Your objective: Check each line of the records below for the string "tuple", then state how many lines contain it, with no other output.

━━━━

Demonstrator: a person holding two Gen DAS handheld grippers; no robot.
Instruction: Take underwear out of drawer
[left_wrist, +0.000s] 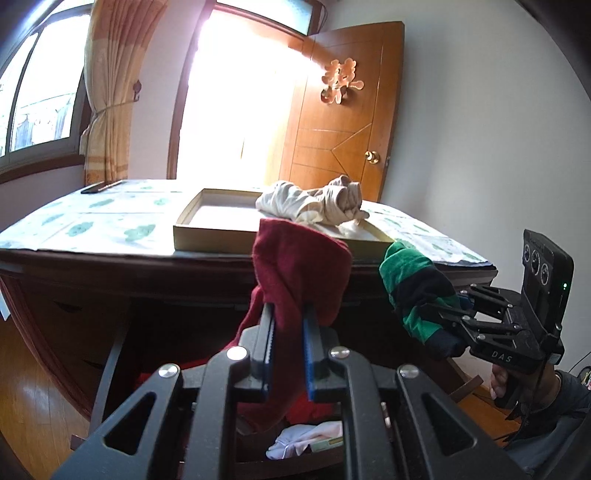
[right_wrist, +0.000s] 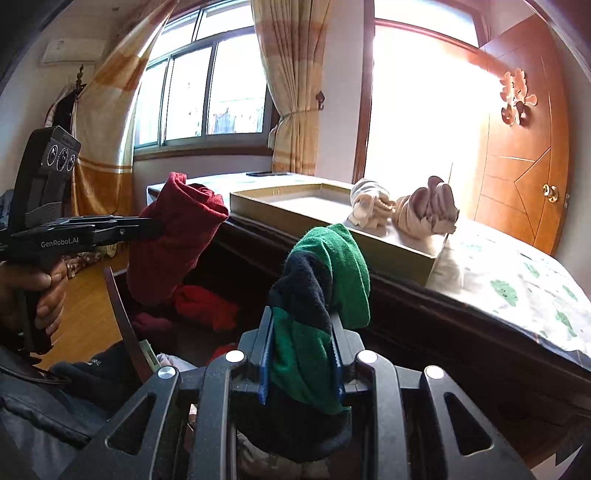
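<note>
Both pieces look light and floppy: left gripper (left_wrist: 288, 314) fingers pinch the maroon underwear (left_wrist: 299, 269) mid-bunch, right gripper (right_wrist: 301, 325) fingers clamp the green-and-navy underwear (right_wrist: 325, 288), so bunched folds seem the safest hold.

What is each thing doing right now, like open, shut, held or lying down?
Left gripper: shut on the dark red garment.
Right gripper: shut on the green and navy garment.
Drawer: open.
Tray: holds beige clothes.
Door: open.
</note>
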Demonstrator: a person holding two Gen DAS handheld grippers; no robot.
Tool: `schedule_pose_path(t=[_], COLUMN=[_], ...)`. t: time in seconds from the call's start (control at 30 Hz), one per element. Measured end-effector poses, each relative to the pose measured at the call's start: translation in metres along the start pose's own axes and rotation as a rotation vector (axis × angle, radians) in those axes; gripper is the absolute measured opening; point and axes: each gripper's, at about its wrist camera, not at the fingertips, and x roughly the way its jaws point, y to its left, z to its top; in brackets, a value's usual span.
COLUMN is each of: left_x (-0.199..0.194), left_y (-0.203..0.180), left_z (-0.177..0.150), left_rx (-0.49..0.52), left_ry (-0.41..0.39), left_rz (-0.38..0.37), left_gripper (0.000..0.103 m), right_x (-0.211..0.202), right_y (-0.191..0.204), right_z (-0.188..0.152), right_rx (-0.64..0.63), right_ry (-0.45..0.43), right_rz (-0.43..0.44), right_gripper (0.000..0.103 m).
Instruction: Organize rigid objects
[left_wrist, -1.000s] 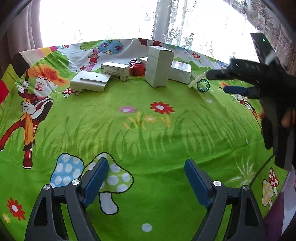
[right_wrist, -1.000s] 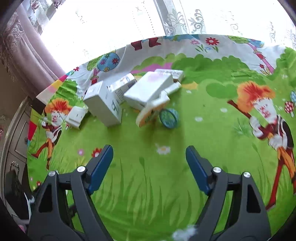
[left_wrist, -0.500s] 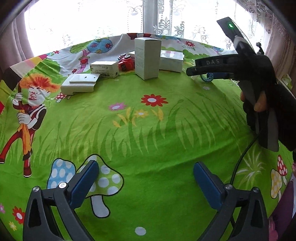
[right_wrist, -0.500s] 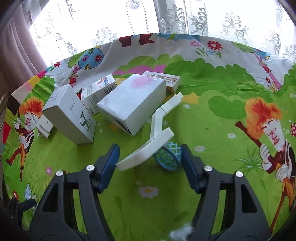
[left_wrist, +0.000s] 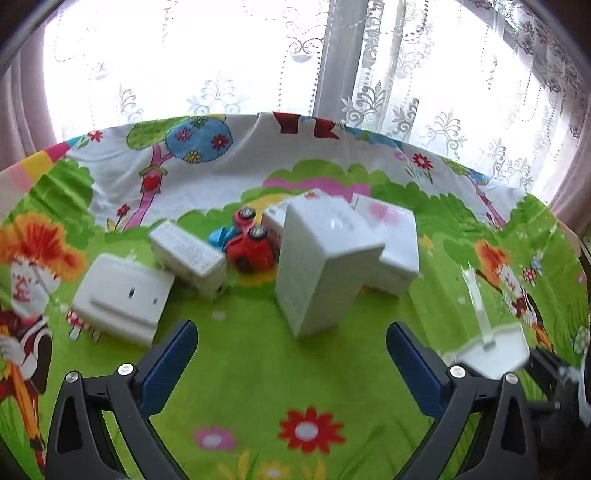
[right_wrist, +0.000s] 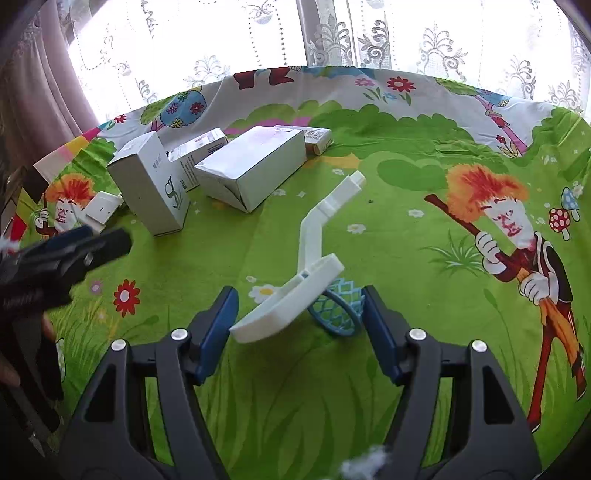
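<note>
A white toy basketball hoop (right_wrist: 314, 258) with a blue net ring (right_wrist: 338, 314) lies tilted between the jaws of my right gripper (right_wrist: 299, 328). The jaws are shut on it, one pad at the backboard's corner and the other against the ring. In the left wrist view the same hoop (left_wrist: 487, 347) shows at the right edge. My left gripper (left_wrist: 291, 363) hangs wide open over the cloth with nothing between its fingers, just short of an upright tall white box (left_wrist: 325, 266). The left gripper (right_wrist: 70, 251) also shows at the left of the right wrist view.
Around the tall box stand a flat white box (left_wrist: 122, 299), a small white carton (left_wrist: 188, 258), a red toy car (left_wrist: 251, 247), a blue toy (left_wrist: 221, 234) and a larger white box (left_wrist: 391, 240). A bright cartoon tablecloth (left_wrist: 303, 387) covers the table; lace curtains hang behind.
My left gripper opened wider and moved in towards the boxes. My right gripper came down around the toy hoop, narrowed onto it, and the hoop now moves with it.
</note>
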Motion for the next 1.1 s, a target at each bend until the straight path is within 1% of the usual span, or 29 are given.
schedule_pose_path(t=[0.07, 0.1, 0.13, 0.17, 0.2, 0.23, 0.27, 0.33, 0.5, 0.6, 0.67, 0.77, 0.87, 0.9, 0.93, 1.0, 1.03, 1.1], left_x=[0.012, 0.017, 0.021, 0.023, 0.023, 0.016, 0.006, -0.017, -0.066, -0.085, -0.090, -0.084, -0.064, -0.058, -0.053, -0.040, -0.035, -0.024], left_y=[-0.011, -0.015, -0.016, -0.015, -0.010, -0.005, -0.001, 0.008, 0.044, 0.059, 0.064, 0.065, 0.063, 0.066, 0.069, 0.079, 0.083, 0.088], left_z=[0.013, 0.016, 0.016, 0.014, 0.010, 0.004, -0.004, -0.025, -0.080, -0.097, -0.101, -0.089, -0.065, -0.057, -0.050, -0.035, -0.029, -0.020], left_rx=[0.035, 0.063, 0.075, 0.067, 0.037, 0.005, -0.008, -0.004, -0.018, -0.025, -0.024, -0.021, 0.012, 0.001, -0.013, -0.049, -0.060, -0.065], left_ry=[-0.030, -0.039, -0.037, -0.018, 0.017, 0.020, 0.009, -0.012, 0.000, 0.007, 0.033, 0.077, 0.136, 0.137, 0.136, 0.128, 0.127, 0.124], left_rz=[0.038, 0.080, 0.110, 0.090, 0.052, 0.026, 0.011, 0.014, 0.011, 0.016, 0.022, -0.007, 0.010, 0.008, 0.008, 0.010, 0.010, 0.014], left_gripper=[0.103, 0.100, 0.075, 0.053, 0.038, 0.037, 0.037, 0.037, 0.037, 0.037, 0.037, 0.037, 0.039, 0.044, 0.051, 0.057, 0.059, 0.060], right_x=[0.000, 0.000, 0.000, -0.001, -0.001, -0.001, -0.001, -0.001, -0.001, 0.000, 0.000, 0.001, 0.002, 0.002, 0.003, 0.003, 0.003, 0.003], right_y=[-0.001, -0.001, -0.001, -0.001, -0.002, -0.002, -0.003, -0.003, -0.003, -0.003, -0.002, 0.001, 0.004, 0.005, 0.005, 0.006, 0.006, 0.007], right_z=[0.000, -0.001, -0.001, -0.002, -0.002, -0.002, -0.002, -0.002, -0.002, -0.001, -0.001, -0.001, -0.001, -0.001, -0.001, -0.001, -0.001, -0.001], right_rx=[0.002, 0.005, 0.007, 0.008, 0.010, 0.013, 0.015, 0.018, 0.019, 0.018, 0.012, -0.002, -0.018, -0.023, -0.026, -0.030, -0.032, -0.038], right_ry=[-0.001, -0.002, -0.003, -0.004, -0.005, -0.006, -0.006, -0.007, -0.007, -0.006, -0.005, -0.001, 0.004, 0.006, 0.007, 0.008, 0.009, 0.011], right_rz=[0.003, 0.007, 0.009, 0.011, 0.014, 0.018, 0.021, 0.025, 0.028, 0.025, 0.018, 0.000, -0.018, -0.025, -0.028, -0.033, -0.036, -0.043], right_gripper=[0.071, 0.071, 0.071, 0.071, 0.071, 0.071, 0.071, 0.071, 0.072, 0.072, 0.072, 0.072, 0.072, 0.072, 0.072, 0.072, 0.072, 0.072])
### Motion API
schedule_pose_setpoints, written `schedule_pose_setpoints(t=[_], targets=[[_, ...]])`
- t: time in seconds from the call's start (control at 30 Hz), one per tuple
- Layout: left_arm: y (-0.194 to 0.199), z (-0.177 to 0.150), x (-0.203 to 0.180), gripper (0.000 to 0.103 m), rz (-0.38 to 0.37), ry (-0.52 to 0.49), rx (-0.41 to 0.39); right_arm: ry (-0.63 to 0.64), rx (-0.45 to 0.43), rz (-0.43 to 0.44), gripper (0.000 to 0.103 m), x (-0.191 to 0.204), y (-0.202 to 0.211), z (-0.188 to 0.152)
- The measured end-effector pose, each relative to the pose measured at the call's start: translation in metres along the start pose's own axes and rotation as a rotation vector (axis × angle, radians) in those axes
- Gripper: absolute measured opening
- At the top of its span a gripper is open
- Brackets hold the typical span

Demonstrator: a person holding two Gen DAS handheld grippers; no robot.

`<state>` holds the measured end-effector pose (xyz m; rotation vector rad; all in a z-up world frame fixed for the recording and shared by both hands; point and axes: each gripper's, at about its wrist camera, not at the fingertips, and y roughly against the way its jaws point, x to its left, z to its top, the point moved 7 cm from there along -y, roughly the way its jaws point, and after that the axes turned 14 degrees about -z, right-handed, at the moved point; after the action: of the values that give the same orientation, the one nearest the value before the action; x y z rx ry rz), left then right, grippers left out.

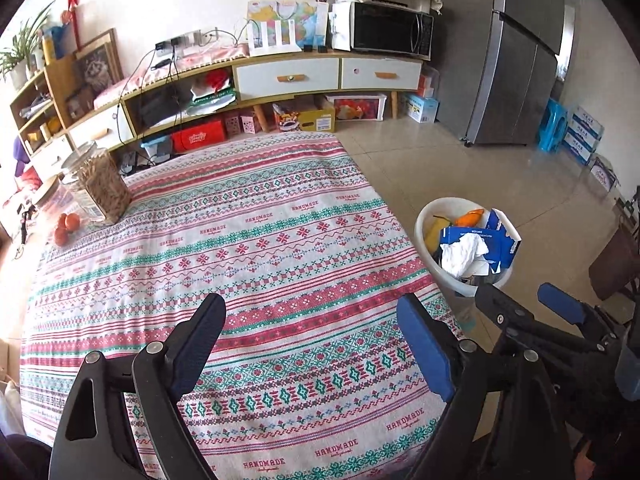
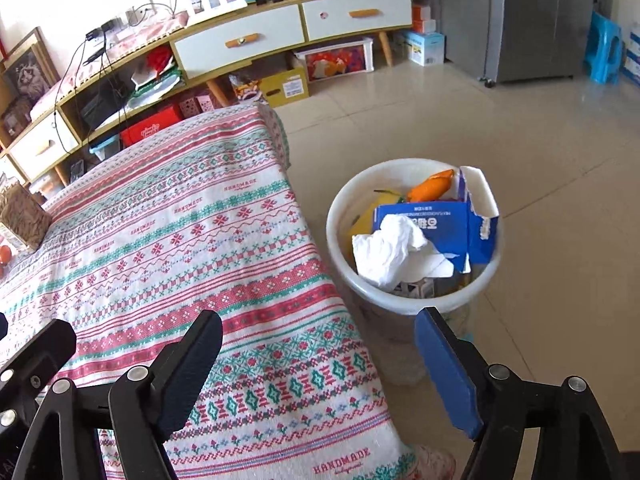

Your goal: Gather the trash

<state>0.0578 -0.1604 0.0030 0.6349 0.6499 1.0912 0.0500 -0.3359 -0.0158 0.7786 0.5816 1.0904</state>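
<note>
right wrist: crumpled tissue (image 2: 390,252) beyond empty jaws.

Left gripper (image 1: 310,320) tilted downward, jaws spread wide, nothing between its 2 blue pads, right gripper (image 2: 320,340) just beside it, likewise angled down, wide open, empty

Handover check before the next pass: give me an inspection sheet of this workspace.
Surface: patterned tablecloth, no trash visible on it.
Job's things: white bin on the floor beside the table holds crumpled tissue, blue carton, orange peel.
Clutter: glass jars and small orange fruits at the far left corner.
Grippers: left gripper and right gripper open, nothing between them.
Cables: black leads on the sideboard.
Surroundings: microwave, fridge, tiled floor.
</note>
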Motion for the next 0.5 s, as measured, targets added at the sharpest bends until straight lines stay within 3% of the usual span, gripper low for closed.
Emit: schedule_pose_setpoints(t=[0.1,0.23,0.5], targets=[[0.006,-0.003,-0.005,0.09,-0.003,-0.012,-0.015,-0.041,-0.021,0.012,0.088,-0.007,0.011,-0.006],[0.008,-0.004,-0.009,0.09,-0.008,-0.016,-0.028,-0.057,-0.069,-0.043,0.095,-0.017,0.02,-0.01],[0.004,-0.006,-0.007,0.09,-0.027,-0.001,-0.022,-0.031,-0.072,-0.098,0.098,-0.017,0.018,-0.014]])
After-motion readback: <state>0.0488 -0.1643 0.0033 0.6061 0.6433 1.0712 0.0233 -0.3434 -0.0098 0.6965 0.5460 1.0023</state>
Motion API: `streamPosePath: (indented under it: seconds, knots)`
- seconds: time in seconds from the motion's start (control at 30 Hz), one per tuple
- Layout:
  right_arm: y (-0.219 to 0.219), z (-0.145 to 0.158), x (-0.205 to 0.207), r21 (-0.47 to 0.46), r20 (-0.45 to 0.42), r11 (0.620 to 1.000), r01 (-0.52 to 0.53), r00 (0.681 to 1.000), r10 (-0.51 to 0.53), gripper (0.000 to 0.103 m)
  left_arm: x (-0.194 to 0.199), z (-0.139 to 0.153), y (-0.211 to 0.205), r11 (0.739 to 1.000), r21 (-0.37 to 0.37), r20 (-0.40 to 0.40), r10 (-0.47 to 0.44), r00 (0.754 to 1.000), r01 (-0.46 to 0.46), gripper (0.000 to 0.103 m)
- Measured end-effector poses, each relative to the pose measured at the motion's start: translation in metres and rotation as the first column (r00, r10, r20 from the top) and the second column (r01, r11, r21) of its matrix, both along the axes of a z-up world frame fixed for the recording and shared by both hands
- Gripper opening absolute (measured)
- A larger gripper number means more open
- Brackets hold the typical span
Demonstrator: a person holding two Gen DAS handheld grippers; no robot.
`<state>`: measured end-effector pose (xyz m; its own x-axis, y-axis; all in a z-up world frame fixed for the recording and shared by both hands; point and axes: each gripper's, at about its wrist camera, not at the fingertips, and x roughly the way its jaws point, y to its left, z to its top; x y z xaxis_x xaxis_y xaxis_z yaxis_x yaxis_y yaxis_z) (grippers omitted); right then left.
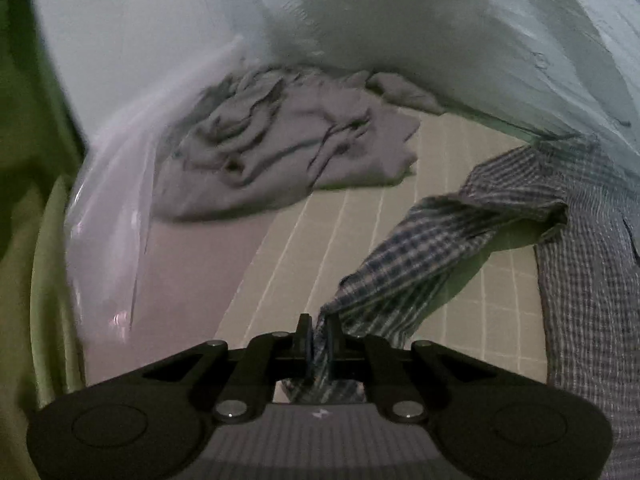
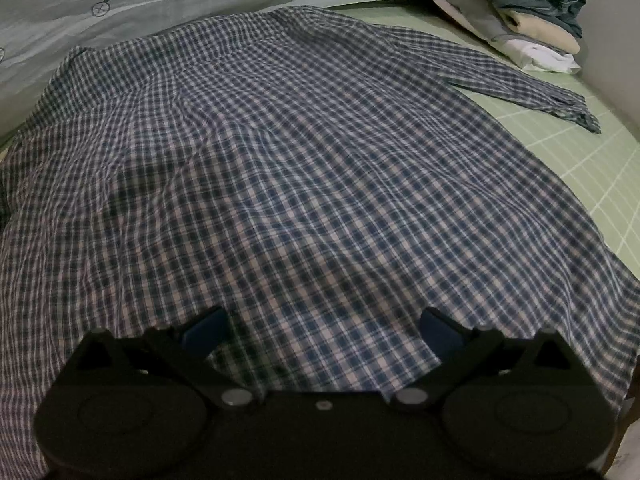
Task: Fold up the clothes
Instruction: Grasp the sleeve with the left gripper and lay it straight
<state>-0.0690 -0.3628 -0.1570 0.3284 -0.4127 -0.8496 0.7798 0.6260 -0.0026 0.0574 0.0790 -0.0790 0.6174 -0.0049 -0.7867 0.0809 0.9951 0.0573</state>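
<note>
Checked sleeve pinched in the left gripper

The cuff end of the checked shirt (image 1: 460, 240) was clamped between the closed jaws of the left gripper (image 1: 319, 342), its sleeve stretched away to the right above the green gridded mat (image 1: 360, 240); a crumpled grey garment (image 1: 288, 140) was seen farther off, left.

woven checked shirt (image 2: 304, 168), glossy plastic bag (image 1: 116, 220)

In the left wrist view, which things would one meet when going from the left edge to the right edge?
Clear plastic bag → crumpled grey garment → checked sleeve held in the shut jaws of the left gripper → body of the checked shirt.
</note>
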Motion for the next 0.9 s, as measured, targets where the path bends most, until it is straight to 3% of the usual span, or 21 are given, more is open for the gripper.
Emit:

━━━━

Response to this task: 2